_What the task asks_: Some lines in the data below hold the string "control". Report how many, as a bare number.

_Dataset extract_:
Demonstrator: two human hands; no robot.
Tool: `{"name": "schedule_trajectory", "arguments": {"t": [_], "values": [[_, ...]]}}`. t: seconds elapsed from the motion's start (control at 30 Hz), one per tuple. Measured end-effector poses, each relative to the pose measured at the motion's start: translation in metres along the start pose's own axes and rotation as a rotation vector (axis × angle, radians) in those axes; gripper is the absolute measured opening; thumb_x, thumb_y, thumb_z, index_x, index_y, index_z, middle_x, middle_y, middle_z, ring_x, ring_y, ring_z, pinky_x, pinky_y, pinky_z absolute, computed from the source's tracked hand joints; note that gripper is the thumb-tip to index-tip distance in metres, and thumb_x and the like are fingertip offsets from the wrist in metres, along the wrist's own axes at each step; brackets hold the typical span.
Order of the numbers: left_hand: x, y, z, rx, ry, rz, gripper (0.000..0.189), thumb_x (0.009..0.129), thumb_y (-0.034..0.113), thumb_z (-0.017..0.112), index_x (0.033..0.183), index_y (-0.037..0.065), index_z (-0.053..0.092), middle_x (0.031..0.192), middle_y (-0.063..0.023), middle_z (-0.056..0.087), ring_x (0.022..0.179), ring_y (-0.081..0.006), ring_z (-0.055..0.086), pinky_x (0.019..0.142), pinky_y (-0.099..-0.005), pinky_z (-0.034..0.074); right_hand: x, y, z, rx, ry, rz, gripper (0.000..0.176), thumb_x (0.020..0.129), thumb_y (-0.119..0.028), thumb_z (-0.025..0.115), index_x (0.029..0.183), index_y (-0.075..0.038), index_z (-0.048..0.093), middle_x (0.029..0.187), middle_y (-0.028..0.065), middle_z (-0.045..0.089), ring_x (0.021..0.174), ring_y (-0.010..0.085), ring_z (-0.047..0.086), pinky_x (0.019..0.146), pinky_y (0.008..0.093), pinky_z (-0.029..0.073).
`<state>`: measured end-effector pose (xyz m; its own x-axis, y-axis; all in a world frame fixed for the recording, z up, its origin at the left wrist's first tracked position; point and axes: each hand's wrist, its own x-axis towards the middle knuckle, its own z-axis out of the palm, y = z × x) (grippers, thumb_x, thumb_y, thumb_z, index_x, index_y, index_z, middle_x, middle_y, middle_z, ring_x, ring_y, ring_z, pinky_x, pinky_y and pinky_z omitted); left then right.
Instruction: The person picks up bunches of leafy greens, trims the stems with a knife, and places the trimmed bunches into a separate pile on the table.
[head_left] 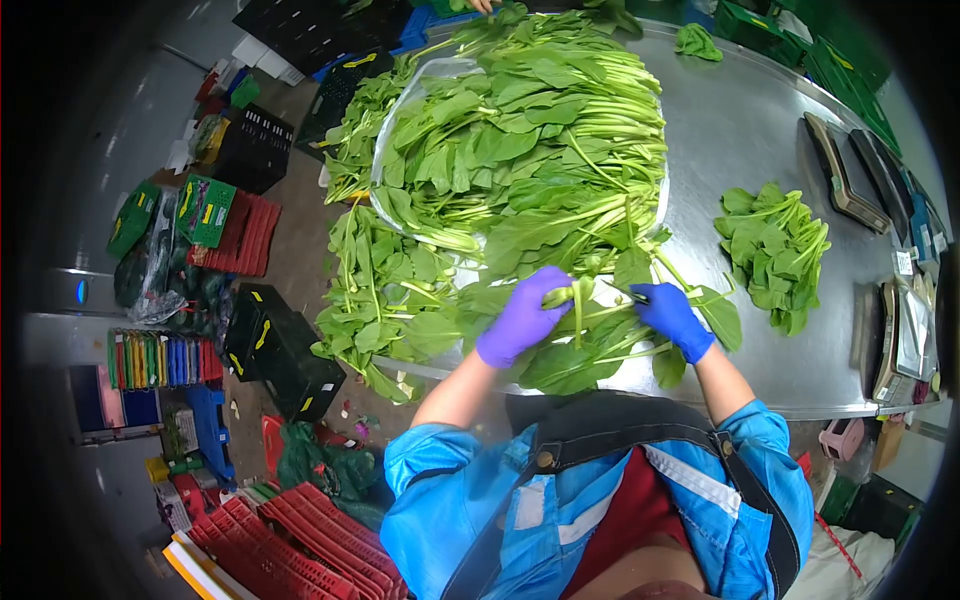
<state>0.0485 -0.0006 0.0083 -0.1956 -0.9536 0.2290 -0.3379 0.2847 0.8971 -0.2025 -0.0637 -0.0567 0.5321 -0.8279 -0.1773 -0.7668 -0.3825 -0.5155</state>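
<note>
My left hand [526,315], in a purple glove, is closed round the stems of a leafy green bunch [575,365] near the table's front edge. To its right my right hand [675,318], in a blue glove, has its fingers pinched together at the stems and leaves; what lies between the fingertips is too small to make out. Just beyond both hands a large heap of leafy greens [540,140] fills a clear-edged tray. More greens [385,295] lie to the left of the heap. A separate bunch [772,250] rests on the metal table [700,130] at the right.
Dark trays [845,175] stand along the table's right edge. Green crates [850,85] are at the back right. Black crates [285,350] stand on the floor at the left, with red crates [300,540] nearer me. Another person's hand [484,5] shows at the far edge.
</note>
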Motion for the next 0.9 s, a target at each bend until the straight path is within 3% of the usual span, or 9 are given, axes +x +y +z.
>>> {"name": "schedule_trajectory", "arguments": {"t": [0.1, 0.17, 0.27, 0.33, 0.47, 0.53, 0.67, 0.8, 0.9], "values": [[-0.002, 0.005, -0.004, 0.035, -0.097, -0.241, 0.023, 0.082, 0.016, 0.064, 0.101, 0.003, 0.059, 0.093, -0.0079, 0.060, 0.084, -0.0192, 0.057, 0.075, -0.0317, 0.046, -0.011, -0.013, -0.016, 0.400, 0.021, 0.143, 0.026, 0.082, -0.016, 0.061, 0.105, -0.006, 0.065, 0.082, 0.0144, 0.068, 0.063, 0.0239, 0.063, 0.064, 0.0334, 0.050], [0.005, 0.004, 0.001, -0.448, -0.363, -0.675, 0.030, 0.086, 0.024, 0.062, 0.107, 0.003, 0.058, 0.097, -0.0027, 0.059, 0.086, -0.0142, 0.054, 0.077, -0.0298, 0.046, -0.014, -0.055, -0.042, 0.985, -0.057, 0.023, 0.028, 0.083, -0.020, 0.065, 0.105, -0.002, 0.064, 0.083, 0.0071, 0.067, 0.065, 0.0157, 0.061, 0.063, 0.0284, 0.049], [0.009, -0.001, 0.015, -0.561, -0.351, -0.638, 0.037, 0.087, 0.028, 0.061, 0.113, 0.003, 0.055, 0.099, 0.0003, 0.056, 0.088, -0.0117, 0.052, 0.082, -0.0283, 0.043, -0.004, -0.053, -0.026, 0.828, -0.093, -0.050, 0.029, 0.083, -0.020, 0.066, 0.105, 0.000, 0.063, 0.084, 0.0022, 0.064, 0.064, 0.0112, 0.059, 0.061, 0.0254, 0.048], [0.008, 0.003, 0.009, -0.543, -0.352, -0.587, 0.050, 0.085, 0.028, 0.063, 0.125, 0.002, 0.048, 0.113, -0.0065, 0.055, 0.104, -0.0158, 0.050, 0.095, -0.0296, 0.038, -0.007, -0.057, -0.047, 0.976, -0.066, 0.235, 0.027, 0.085, -0.021, 0.063, 0.105, -0.002, 0.065, 0.078, 0.0012, 0.064, 0.062, 0.0065, 0.056, 0.056, 0.0216, 0.044], [-0.004, -0.012, 0.011, -0.110, -0.080, -0.410, 0.070, 0.083, 0.026, 0.065, 0.140, 0.003, 0.030, 0.141, -0.0163, 0.036, 0.132, -0.0222, 0.030, 0.109, -0.0329, 0.022, -0.015, -0.043, -0.056, 1.016, -0.044, 0.219, 0.026, 0.085, -0.021, 0.061, 0.105, -0.004, 0.064, 0.070, 0.0004, 0.062, 0.053, 0.0037, 0.053, 0.043, 0.0167, 0.035], [0.003, 0.014, 0.022, -0.229, -0.214, -0.316, 0.065, 0.084, 0.024, 0.065, 0.137, 0.002, 0.035, 0.134, -0.0154, 0.043, 0.127, -0.0224, 0.037, 0.107, -0.0341, 0.026, -0.020, -0.053, -0.053, 0.925, -0.089, 0.187, 0.026, 0.085, -0.020, 0.061, 0.105, -0.004, 0.064, 0.068, 0.0002, 0.062, 0.051, 0.0038, 0.052, 0.043, 0.0172, 0.036], [0.010, 0.013, 0.009, -0.606, -0.423, -0.668, 0.049, 0.083, 0.020, 0.064, 0.125, 0.002, 0.048, 0.102, -0.0045, 0.061, 0.088, -0.0208, 0.060, 0.078, -0.0328, 0.048, -0.023, -0.074, -0.055, 1.046, -0.150, 0.097, 0.039, 0.088, -0.021, 0.058, 0.123, -0.004, 0.052, 0.079, -0.0001, 0.064, 0.045, 0.0028, 0.045, 0.039, 0.0165, 0.035], [0.005, -0.063, -0.044, 0.424, 0.001, -0.396, 0.035, 0.076, 0.026, 0.068, 0.104, 0.006, 0.062, 0.083, -0.0094, 0.064, 0.069, -0.0256, 0.061, 0.064, -0.0361, 0.048, -0.018, -0.042, -0.044, 1.009, -0.012, 0.257, 0.036, 0.092, -0.026, 0.052, 0.122, -0.006, 0.055, 0.077, 0.0003, 0.063, 0.042, 0.0019, 0.040, 0.038, 0.0156, 0.032], [-0.007, -0.110, -0.012, 0.565, -0.033, -0.241, 0.032, 0.075, 0.030, 0.069, 0.096, 0.007, 0.063, 0.083, -0.0138, 0.063, 0.072, -0.0314, 0.060, 0.065, -0.0391, 0.048, -0.012, -0.029, -0.026, 0.955, -0.083, 0.304, 0.033, 0.090, -0.028, 0.054, 0.115, -0.007, 0.060, 0.079, 0.0014, 0.064, 0.059, 0.0049, 0.052, 0.048, 0.0189, 0.038]]}}
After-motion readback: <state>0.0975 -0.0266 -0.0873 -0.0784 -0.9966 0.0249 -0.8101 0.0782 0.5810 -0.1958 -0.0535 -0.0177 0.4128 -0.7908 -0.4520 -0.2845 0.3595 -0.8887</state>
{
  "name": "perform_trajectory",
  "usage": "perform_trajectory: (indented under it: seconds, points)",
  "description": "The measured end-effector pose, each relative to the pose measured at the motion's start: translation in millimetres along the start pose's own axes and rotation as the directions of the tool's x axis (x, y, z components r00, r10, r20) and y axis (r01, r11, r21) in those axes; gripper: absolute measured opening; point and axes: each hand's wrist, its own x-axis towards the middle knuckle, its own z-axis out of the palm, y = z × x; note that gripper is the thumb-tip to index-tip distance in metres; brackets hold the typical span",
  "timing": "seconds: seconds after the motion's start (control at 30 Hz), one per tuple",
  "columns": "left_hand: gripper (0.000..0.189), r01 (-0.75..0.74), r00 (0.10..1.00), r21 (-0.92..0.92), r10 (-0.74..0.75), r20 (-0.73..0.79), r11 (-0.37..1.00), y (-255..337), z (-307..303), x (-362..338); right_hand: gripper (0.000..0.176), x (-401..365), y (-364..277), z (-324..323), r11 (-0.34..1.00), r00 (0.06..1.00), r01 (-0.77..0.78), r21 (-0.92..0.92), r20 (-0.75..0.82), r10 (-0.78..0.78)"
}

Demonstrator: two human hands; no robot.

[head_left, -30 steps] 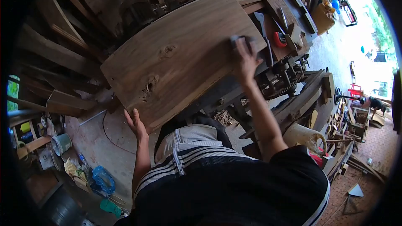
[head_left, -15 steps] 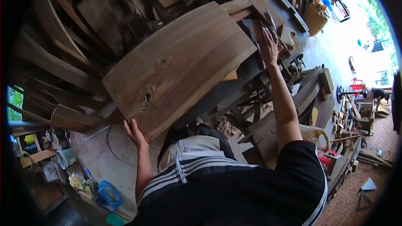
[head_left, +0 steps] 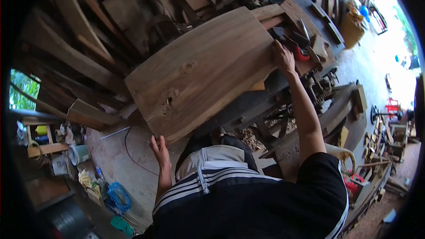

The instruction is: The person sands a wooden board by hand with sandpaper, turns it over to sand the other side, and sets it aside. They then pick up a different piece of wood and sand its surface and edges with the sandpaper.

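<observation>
A wide, curved wooden board (head_left: 221, 62), with knots near its left part, lies across a dark machine table (head_left: 248, 108) in front of me. My left hand (head_left: 162, 152) is at the board's near left corner, fingers stretched up and apart, fingertips against or right beside the edge. On the opposite end, my right hand (head_left: 284, 58) has its fingers over the board's right edge; its thumb is hidden. Just beyond that hand sits a red and dark object (head_left: 302, 53), partly covered, among wood pieces.
Curved planks (head_left: 79, 17) lean in a stack on the left. Wood shavings (head_left: 248, 140) lie beneath the machine. A grey bucket (head_left: 79, 154) and a blue plastic bag (head_left: 118, 196) are at lower left. A yellow container (head_left: 353, 28) stands at upper right.
My right hand has come off the wood and tool area beside the machine and onto the board's right edge. My left hand stays by the near corner. The whole view has shifted.
</observation>
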Motion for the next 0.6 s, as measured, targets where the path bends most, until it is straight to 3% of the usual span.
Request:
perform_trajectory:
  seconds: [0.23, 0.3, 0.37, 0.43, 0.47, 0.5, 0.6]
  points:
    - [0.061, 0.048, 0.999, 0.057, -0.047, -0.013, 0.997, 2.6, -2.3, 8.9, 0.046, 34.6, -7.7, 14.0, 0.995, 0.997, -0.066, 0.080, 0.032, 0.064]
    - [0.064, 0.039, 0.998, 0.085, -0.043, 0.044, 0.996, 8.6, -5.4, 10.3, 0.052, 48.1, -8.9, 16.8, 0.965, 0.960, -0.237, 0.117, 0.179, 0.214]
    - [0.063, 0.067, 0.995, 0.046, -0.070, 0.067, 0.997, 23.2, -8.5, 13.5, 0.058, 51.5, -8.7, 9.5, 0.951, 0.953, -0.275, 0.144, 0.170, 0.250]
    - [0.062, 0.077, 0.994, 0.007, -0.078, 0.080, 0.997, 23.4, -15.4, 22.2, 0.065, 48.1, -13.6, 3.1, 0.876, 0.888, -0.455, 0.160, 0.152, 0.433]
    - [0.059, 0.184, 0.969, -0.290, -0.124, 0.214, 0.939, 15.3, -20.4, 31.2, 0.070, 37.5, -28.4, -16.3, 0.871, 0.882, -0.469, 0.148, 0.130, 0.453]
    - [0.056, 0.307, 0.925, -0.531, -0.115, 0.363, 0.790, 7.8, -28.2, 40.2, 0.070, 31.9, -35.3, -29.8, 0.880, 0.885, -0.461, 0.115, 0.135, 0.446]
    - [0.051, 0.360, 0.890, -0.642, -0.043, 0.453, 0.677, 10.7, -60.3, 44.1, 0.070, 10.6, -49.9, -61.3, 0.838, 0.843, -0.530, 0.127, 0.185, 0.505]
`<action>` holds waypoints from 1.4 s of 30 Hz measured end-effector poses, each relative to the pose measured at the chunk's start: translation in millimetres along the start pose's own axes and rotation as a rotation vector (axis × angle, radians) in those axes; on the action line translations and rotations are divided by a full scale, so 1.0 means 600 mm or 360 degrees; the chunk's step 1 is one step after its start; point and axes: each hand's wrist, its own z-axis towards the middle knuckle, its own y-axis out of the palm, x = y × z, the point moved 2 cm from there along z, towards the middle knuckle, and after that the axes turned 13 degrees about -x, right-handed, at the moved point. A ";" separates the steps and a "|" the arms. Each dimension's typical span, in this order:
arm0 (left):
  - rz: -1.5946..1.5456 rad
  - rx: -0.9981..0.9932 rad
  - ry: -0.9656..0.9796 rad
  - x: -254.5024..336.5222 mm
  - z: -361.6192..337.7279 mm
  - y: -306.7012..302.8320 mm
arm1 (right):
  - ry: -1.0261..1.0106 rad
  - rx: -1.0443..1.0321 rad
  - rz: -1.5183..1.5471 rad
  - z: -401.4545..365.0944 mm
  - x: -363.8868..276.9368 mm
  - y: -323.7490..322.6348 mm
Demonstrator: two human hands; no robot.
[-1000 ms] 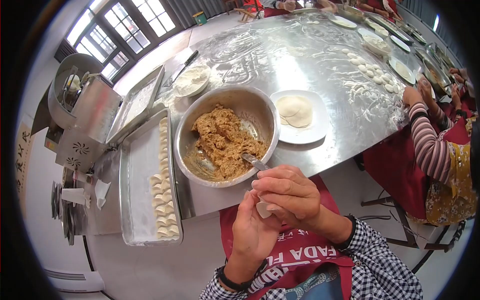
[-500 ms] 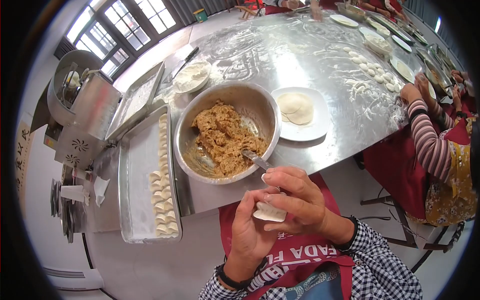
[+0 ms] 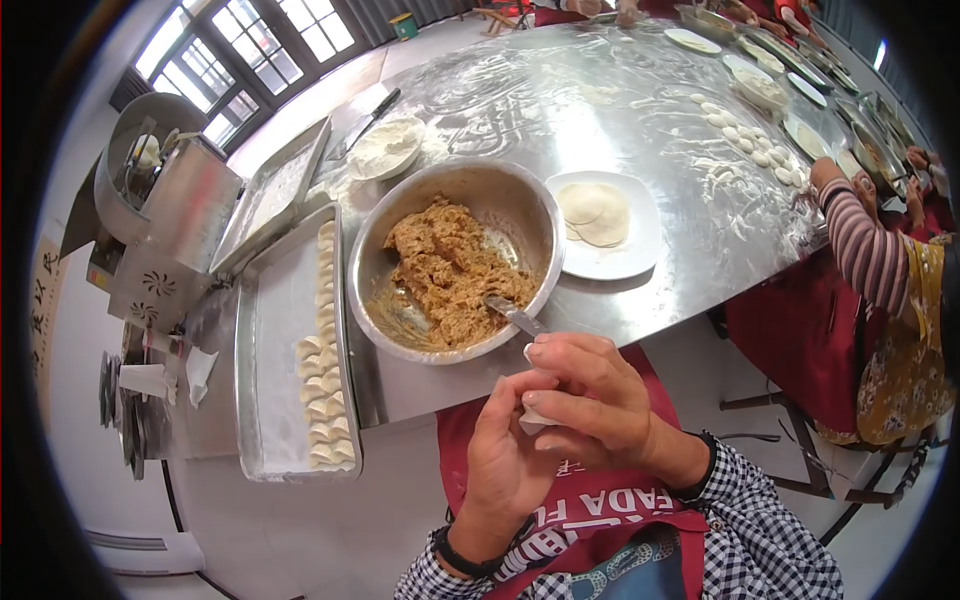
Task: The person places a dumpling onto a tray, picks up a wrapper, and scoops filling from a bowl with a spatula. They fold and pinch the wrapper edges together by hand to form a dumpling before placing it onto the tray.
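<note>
My left hand [image 3: 510, 455] and my right hand [image 3: 595, 400] meet in front of the apron, fingers closed round a small white dumpling [image 3: 533, 420] that is mostly hidden between them. Just beyond them stands a steel bowl [image 3: 548, 285] of brown filling [image 3: 450, 270], with a metal utensil [image 3: 517, 317] stuck in it; its near end reaches my right fingers. A white plate [image 3: 645, 250] with round dough wrappers [image 3: 595, 213] lies right of the bowl. Left of it, folded dumplings [image 3: 328, 410] line the right side of a metal tray [image 3: 262, 330].
A second tray [image 3: 270, 200], a bowl of flour [image 3: 385, 150] and a knife [image 3: 375, 118] are at the back left, near a steel machine [image 3: 180, 200]. Small dough pieces [image 3: 750, 140] lie on the floury table [image 3: 480, 90]. A co-worker's striped sleeve [image 3: 865, 245] is at the right.
My fingers have closed further over the dumpling, so less of it shows. At the right, the co-worker's arm has shifted slightly.
</note>
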 end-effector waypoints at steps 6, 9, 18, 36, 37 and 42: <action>-0.0094 -0.0132 0.0017 -0.005 0.004 -0.009 | -0.0072 -0.0097 -0.0058 -0.010 0.013 0.000; 0.0160 0.0040 0.0008 -0.004 0.007 -0.005 | 0.0276 -0.0125 0.0480 -0.017 0.017 0.000; 0.0321 -0.0015 -0.0188 -0.007 0.010 -0.007 | 0.0438 -0.0340 0.0934 -0.024 0.027 -0.007; 0.0552 -0.0022 -0.0403 -0.014 0.009 0.014 | 0.0172 -0.0657 0.0386 0.004 0.009 -0.039; 0.0517 -0.0010 -0.0394 -0.016 0.009 0.009 | 0.0237 -0.0665 0.0372 0.004 0.008 -0.039; 0.0519 -0.0175 -0.0385 -0.018 0.007 -0.005 | 0.0282 -0.0736 0.0306 0.012 -0.004 -0.034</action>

_Result for this task_: 2